3. Love Me Harder (Title Track) Click here to read the full review for Love Me Harder. (9/10)

4. NOID – For some reason, the start of this song takes me back to Mamamoo’s HIP. Though, NOID is a lot darker and sinister. Once again, it delves into the R&B genre. But there is a groovy and subtle upbeat energy to the song. What the song does best is it shows off WOODZ’s vocals in an impressive manner. It compliments that subtle upbeat nature that I had mentioned just before as his vocals provide a slight kick to the song as well. And altogether, it is a good song. But in comparison to the rest of the album, I felt NOID was a little safe. This is more of an observation and I personally don’t mind this ‘safe’ connotation. It helps keeps the album grounded and doesn’t overload us with sounds or songs that could overwhelm us. (8/10)

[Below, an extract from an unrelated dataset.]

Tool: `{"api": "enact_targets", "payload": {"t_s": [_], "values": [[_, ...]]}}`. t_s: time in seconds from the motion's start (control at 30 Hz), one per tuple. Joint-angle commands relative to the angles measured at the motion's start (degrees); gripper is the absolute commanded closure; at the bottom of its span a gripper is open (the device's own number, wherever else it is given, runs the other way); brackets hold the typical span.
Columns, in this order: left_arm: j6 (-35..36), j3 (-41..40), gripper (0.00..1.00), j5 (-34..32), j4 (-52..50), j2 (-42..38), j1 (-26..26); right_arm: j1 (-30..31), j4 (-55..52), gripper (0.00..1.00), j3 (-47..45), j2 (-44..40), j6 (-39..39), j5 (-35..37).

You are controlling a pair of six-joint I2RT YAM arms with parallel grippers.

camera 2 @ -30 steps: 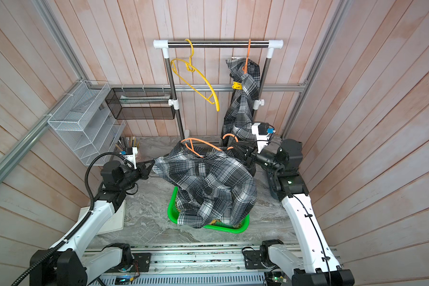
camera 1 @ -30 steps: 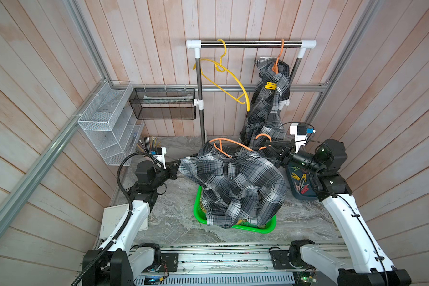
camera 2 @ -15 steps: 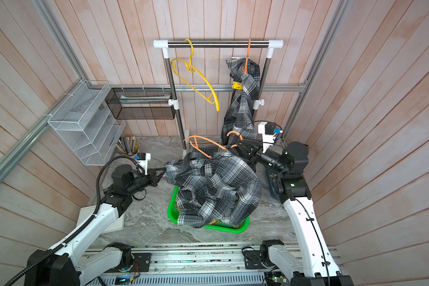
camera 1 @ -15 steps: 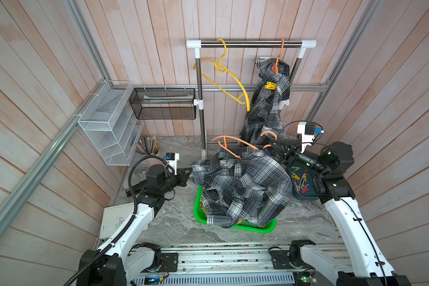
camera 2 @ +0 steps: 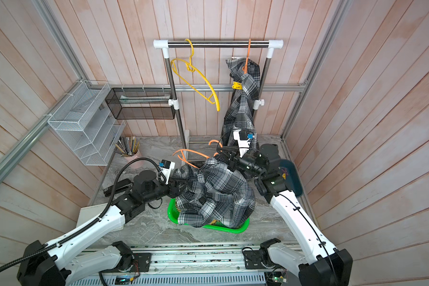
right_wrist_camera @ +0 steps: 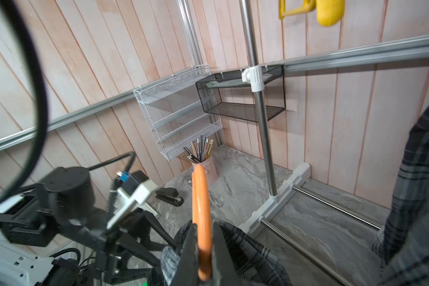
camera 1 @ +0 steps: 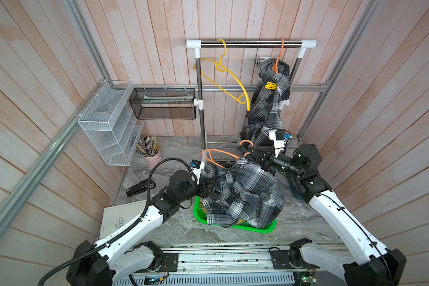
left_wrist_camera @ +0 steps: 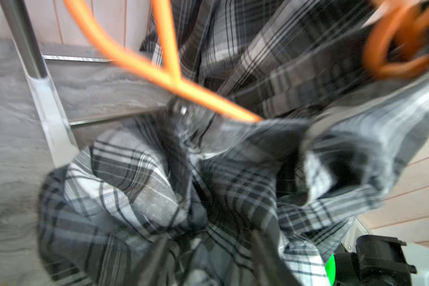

5. Waikiki (ft. Colde) – With R&B being the main genre on this album, I was wondering when the sensual R&B vibes would kick in. Well, Waikiki answers that question. There isn’t much to the instrumental other than the clapping percussion and that very low humming we get in the background. We get more instrumentals added to the song as its progresses, but it isn’t really a massive difference. Despite its minimalist sounds, it is the artists that give the song its sensual vibes. Waikiki is driven by the melody that both WOODZ and Colde brings to the song via their delivery of their lines. I also found the contrast between the two artists to be very intriguing. WOODZ was at a somewhat higher pitch, while Colde stayed relatively low with his autotuned voice. It gives the song stability and really compliments the minimalist vibes. It isn’t my personal cup of tea, but it was very well executed. (8/10)

6. Buck (ft. Punchnello)Buck is very different to what we have heard so far on this album. It is very energetic and packs a subtle punch. It also feels quite experimental. It takes more of a hip-hop profile rather than the R&B we heard on this album. It feels playful and carefree, in a way. The beat also seems very jabby. Nothing feels elongated or lasts for a substantial amount of time (relative to the length of the track). And I quite like this effect. Buck also features Punchnello and he brings a fast tempo to the song with his delivery, whereas WOODZ sounded mid-tempo. I also like it when they reach the back end of their verses, which featured a little more energy and urgency in their delivery. It adds more energy to the song in a way that compliments their rapping delivery. It may not be everyone’s cup of tea, but I find Buck to be a hidden gem on this album. (10/10)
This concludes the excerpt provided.